Nós somos a verdade, em um nós aberto, como Jesus, aberto a todos os que vão e vem, de um modo especial os mais pobres, os excluídos de todos os sistemas de “verdade” do mundo. Somos “verdade” na medida que somos verdadeiros, transparentes, sem segundas intenções…
O ser humano aspira vida plena; Jesus viveu intensamente; “morreu de tanto viver” – vida expansiva, voltada para os outros, compromisso com a vida. Plenificação de todas as dimensões da vida: corporal, afetiva, social, intelectual, religiosa…
Ser seguidor(a) de Jesus é fixar o olhar n’Ele, pois Ele é o centro do nosso caminho; ao caminhar com Ele, vamos nos revelando e a partir d’Ele vamos descobrindo nosso ser verdadeiro (que nos abre para acolher a verdade presente em cada ser humano – verdade que vai além das verdades religiosas, políticas, racionais).

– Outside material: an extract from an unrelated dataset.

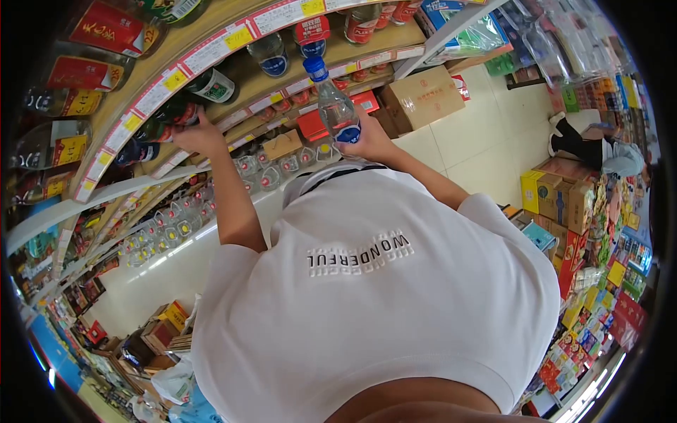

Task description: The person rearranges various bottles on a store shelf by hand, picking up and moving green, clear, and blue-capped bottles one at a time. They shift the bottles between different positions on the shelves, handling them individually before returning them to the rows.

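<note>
My right hand (365, 139) is closed around the lower part of a clear glass bottle (337, 106) with a blue cap and a blue oval label. The bottle is held tilted in front of the shelves. On the left, my left hand (201, 137) reaches into a shelf, its fingers curled against a dark green bottle with a red label (182, 115). Part of that bottle and some fingertips are hidden. Close by stand a dark bottle with a white and green label (214, 87) and a bottle with a dark blue label (136, 152).
Curved shelves with price strips (243, 35) run across the top and left. Clear jugs (270, 178) with coloured caps line the lowest level. A cardboard box (423, 97) stands at the shelf end. Another person (599, 148) is at the far right near stacked boxes (557, 194).
</note>
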### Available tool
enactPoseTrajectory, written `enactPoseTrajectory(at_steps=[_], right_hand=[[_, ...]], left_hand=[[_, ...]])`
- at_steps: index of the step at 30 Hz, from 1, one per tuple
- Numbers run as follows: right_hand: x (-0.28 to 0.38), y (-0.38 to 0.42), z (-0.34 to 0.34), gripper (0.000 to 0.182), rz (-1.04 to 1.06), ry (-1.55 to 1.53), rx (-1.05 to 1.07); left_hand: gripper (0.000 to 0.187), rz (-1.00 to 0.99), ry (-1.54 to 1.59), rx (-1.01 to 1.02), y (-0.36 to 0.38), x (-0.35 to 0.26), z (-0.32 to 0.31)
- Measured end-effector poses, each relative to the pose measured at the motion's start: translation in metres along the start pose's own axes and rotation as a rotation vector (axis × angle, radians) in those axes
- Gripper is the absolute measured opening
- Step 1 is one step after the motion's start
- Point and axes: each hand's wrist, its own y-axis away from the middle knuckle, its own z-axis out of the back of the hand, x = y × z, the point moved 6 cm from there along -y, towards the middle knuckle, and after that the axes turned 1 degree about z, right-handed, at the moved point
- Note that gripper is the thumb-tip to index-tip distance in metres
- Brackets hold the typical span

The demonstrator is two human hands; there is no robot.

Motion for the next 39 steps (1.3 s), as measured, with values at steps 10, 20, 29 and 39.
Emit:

Quem se descobre verdadeiro e sem máscara vive profundamente, alarga sua vida a serviço dos sem-vida. Esta é a via da humanização; e quanto mais nos humanizamos, mais nos divinizamos.
Por isso, Jesus, o homem radical, deixa transparecer o rosto do Pai: “quem me vê, vê o Pai”.
Esta nossa busca começa no retorno ao interior, onde o Senhor nos habita e nos move.
Podemos então afirmar que a busca de Deus e o encontro com Ele, a partir de Sua iniciativa, coincidem com a busca e o encontro de nós mesmos; buscar a Deus consiste, de algum modo, em buscar-nos a nós mesmos, isto é, o mais profundo e autêntico de nós, fruto da iniciativa criadora e amorosa do Senhor; trata-se daquele lugar e daquela direção profunda de nossa vida pessoal onde desvelamos a ação do Espírito que atua em nós.
Viver a partir de dentro: Deus habita no mais profundo de nós mesmos e realiza sua obra fazendo-nos nós mesmos, fazendo-nos pessoas únicas, originais, sagradas…
No nosso eu mais profundo habita o Espírito que, como “Senhor e doador da Vida”, configuranossa existência. Aqui se manifesta a ação personalizadora de Deus; este mesmo Deus nos individualiza de maneira totalmente original e irrepetível.
Podemos entrar “em nossa morada interior” porque ali se encontra a dimensão de eternidade que nos faz peregrinos, transparentes de nosso ser verdadeiro e famintos de vida plena.
Texto bíblico: Jo 14,1-12
Na oração: como cristãos, a maior frustração é ter pouco ou nada a oferecer ao mundo de hoje, pouco ou nada que justifique nossa existência como seguidores(as) d’Aquele que se revelou como “Caminho-Verdade-Vida”.
– Estas são as “fomes existenciais” presentes no seu interior?
Padre Adroaldo Palaoro, SJ
Diretor do Centro de Espiritualidade Inaciana (CEI).